So I'm now up to my neck in rehearsals for "The Drawer Boy."
It's an intensely satisfying challenge. For once I'm working in an environment where my primary effort and energy goes to my work for this role, which is as it should be. And I'm enjoying my immersion in yet another foreign environment.
Vermont is lovely, but cold. Quite cold. The roads are long and narrow, I'm living on the far side of a covered bridge, I'm drinking from a traveling coffee mug with the silhouette of a moose on its side. I'm living in a warm room next to a woodstove that I stoke daily. I have a map of colonial British East Africa on my wall. The stars are piercing in their clarity, and from time to time the Northern Lights sweep past. There's a two-story Barnes and Noble open until 11:00 at night, with a Starbucks inside, about 45 minutes north of here. Not ideal, but certainly adequate. The town of Burlington itself is crammed with remarkable restaurants and New England cheer.
I'm working with castmates dramatically different from those with whom I've recently been working, though we all recognizably hail from the same eclectic and desperate tribe, that of the Theatre Artist. One is an Actor's-Equity-lion/former university professor type, self-described as the last white man to play Othello, in 1963. The other is a mysterious gentleman from Montpelier possessed of an uncanny ability to learn complicated lines and blocking quite quickly. We don't like him very much right now.
This is the place in the process where things quicken, by the way. We're far enough along in the process where there's no turning back. It's the point in the Star Trek episode where Kirk is on the line to Scotty, looking for more power.
I'm confident of things unfolding beautifully, but I'm tense enough to be nervous. In a healthy way, as these things go. No doubt the general tenor will only intensify as Tech Week hits.

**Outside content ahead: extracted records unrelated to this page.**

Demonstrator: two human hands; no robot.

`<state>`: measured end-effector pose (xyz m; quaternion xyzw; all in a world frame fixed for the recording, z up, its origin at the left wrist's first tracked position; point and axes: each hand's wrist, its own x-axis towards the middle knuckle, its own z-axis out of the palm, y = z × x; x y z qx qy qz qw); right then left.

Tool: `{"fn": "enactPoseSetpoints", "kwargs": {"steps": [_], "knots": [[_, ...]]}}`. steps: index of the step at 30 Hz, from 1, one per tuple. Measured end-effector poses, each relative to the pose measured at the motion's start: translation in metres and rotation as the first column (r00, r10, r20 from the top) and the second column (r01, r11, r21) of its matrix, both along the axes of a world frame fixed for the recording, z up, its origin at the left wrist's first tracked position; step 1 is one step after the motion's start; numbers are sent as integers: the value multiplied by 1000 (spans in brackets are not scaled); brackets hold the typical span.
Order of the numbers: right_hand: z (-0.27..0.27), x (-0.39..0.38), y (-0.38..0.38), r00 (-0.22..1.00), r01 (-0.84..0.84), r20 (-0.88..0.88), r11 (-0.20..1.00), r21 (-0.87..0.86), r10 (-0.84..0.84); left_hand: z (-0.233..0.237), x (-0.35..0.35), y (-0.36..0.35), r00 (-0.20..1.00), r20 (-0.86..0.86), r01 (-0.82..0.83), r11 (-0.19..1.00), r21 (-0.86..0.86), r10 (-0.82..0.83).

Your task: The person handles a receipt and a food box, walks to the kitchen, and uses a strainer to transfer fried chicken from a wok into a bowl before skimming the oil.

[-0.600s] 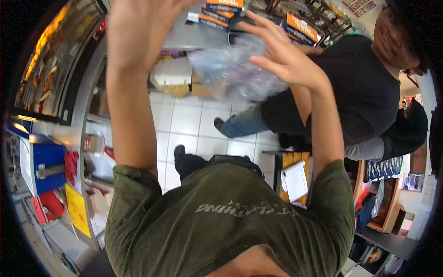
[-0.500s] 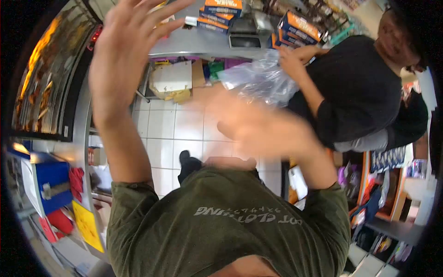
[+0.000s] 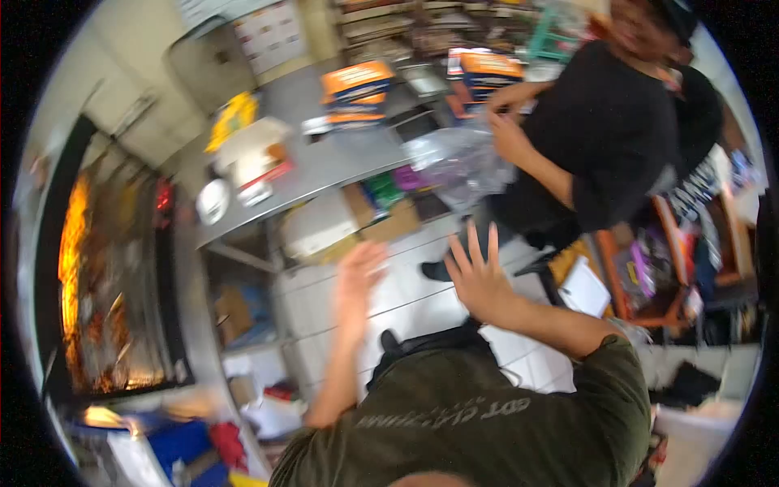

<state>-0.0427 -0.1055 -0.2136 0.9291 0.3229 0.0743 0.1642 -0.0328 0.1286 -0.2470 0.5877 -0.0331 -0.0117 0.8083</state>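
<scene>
We note left hand (image 3: 359, 280) (blurred) and right hand (image 3: 480, 282), fingers extended, apart from table (image 3: 333, 166)'s near edge; tiled floor (image 3: 410, 312) shows between.

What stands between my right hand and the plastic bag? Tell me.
Nothing visible blocks the gap between your right hand and the plastic bag, though a co-worker's hand holds the bag at its right end.
</scene>
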Motion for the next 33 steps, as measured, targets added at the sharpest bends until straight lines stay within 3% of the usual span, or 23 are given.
{"fn": "enactPoseSetpoints", "kwargs": {"steps": [1, 2, 3, 4, 5, 6, 7, 9, 11, 13, 15, 16, 17, 20, 21, 22, 23, 25, 27, 28, 30, 32, 33], "knots": [[-28, -23, 13, 956, -78, -292, 983, -165, 27, -27, -6, -23, 998, 41, 38, 989, 144, -44], [-38, -20, 38, 642, -184, -642, 897, 401, 419, -56, -13, -46, 993, 83, 62, 957, 284, -89], [-52, -22, 40, 492, 108, -693, 753, 649, 527, -66, -12, -57, 968, 61, 195, 885, 424, -242], [-66, -24, 42, 274, 480, -616, 450, 753, 739, -74, -18, -60, 892, -203, 452, 820, 352, -404], [-81, -26, 44, 167, 705, -409, 182, 685, 897, -120, -33, -67, 851, -124, 498, 710, 498, -510], [-42, -2, 36, 314, 797, -330, -58, 601, 890, -165, -48, -74, 794, -43, 493, 600, 630, -607], [-3, 23, 29, 477, 805, -253, -302, 511, 842, -116, -46, -91, 748, -455, 655, 421, 628, -484], [-24, 66, -6, 826, 450, -352, -141, 882, 441, -75, -51, -117, 804, -456, 594, 549, 588, -383], [-78, 75, -54, 810, 515, -556, 227, 827, 188, -21, -30, -129, 985, 111, 62, 869, 491, -133], [-143, 13, -93, 462, 692, -800, 408, 595, 384, 14, 16, -139, 821, 562, -334, 885, 325, 103], [-95, -22, -104, -238, 596, -875, 775, 210, 421, 12, 71, -147, 614, 776, -622, 694, 364, 143], [-61, -18, -104, -267, 451, -840, 832, 325, 472, 6, 88, -151, 548, 831, -740, 520, 428, 96], [-29, -14, -105, -316, 295, -798, 852, 432, 514, -5, 91, -160, 611, 792, -679, 523, 515, 14], [8, 0, -91, -328, 90, -500, 554, 828, 801, -68, 70, -183, 762, 609, -428, 533, 730, -222], [21, 10, -83, -247, 88, -512, 545, 834, 823, -84, 43, -189, 787, 544, -314, 569, 760, -292], [34, 17, -76, -162, 99, -521, 539, 836, 838, -93, 14, -192, 850, 427, -200, 561, 803, -308], [42, 25, -66, -78, 115, -531, 537, 836, 843, -73, -16, -183, 889, 75, 146, 434, 889, -452], [-5, 41, -18, 183, 377, -440, 351, 857, 879, -25, -31, -154, 557, -333, 767, 317, 558, -761], [-39, 28, 15, 117, 892, -367, 65, 448, 923, 6, -38, -116, 7, -425, 1000, 17, -20, -905], [-62, 19, 33, 113, 989, -313, -77, 125, 943, 6, -37, -89, 59, -327, 982, 114, -152, -943], [-138, -22, 61, 104, 977, -373, -166, -137, 922, 0, -32, -48, 409, -186, 828, 449, -334, -893], [-136, -65, 81, -93, 992, -706, 122, -9, 703, -4, -8, -13, 844, -134, 425, 800, -422, -519], [-122, -75, 90, -184, 963, -636, 266, 36, 749, -5, -1, -4, 959, -118, 176, 868, -465, -258]]}}
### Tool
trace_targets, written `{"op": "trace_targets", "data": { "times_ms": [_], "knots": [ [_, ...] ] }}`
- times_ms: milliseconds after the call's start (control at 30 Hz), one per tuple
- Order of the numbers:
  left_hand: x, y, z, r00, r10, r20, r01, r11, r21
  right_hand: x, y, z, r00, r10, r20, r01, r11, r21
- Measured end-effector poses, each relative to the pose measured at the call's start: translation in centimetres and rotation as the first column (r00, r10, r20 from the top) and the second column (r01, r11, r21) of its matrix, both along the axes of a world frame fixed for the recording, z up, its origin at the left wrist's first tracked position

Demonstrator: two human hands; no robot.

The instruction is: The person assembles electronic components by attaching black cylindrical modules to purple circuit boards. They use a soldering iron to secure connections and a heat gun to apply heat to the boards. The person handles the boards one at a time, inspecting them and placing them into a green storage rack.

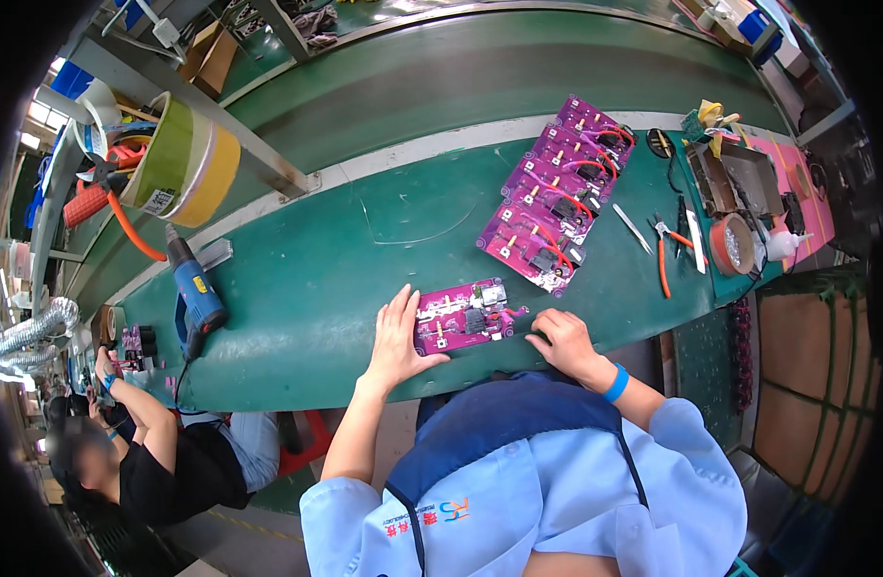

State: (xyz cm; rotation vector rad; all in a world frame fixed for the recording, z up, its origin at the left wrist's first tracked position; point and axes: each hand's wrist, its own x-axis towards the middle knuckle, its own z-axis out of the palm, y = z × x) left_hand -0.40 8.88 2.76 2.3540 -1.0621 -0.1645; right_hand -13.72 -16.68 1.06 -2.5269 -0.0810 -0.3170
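Note:
A purple circuit board (451,329) lies flat on the green bench in front of me, with black parts and a short red lead at its right end. My left hand (395,332) rests against the board's left edge, fingers stretched out and thumb along the near corner. Just right of the board, my right hand (566,341) has its fingers curled, thumb close to the index finger; whatever may be between them is hidden. Beyond lies a larger panel of joined purple boards (547,197) with several red wires.
Right of the panel are tweezers (633,229), orange-handled cutters (663,255) and a round tin (731,245). A blue electric tool (197,288) lies at left, below a yellow-green bucket (186,163) of tools. A co-worker (172,442) sits at lower left.

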Motion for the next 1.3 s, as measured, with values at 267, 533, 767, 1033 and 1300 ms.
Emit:
{"op": "trace_targets", "data": {
  "times_ms": [267, 533, 767, 1033, 1300],
  "knots": [
    [0.3, 0.1, -0.1, 0.998, 0.005, -0.058, -0.006, 1.000, -0.013, 1.5, 2.3, 2.3, 0.992, -0.086, 0.097, 0.065, 0.977, 0.203],
    [-0.3, 0.3, 0.5, 0.978, 0.070, -0.199, -0.077, 0.996, -0.032, 3.3, 4.7, 3.4, 0.960, 0.207, 0.189, -0.216, 0.976, 0.027],
    [-1.6, 2.2, 2.2, 0.880, 0.104, -0.463, -0.088, 0.994, 0.057, 5.9, 6.0, 5.3, 0.898, 0.440, -0.012, -0.421, 0.852, -0.310],
    [-0.5, 2.7, 1.1, 0.860, 0.032, -0.509, -0.068, 0.996, -0.052, 10.7, 4.8, 3.5, 0.840, 0.520, -0.156, -0.531, 0.846, -0.041],
    [-0.5, 2.6, 2.6, 0.785, -0.023, -0.620, -0.187, 0.944, -0.272, 12.4, 3.4, 5.7, 0.593, 0.605, -0.531, -0.422, 0.795, 0.436]
  ]
}}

It's easy for me, out here in this remote theatre world I'm living in right now, to feel almost as exiled as I did in Poland. From time to time I pick up a newspaper and groan for a few long moments. To which I say to myself: Be strong, hold fast, quick's the word and sharp's the action. There is much afoot abroad which requires the best and the noblest in all of us to rise above our indignant outrage. We all have cause to use our time and our energy carefully, and forcefully, to repair the damage being done and to keep our own proud liberal bleeding-heart dreams alive. It's important to remember that apoplectic disgust or smoldering contempt really serves us little.
Right. Enough preaching. Peace and Health to all of you.
Favorite passage from "The Drawer Boy":
MORGAN: Ever gutted anything?
MILES: You mean--what--like, cut the guts out of something?
MORGAN: Uh huh. Do you know how to use a chainsaw?
MILES: I, uhh. (remembers tractor) No. No sir, I don't.
MORGAN: Nothing to it. Just put on the welder's mask and the raincoat, and hold on tight when things get slippery.
MILES: Think it's a good idea? After the tractor?
MORGAN: Probably not. But there'll be no mollycoddling on this farm while there's work to do. Plus, I'll stand well back."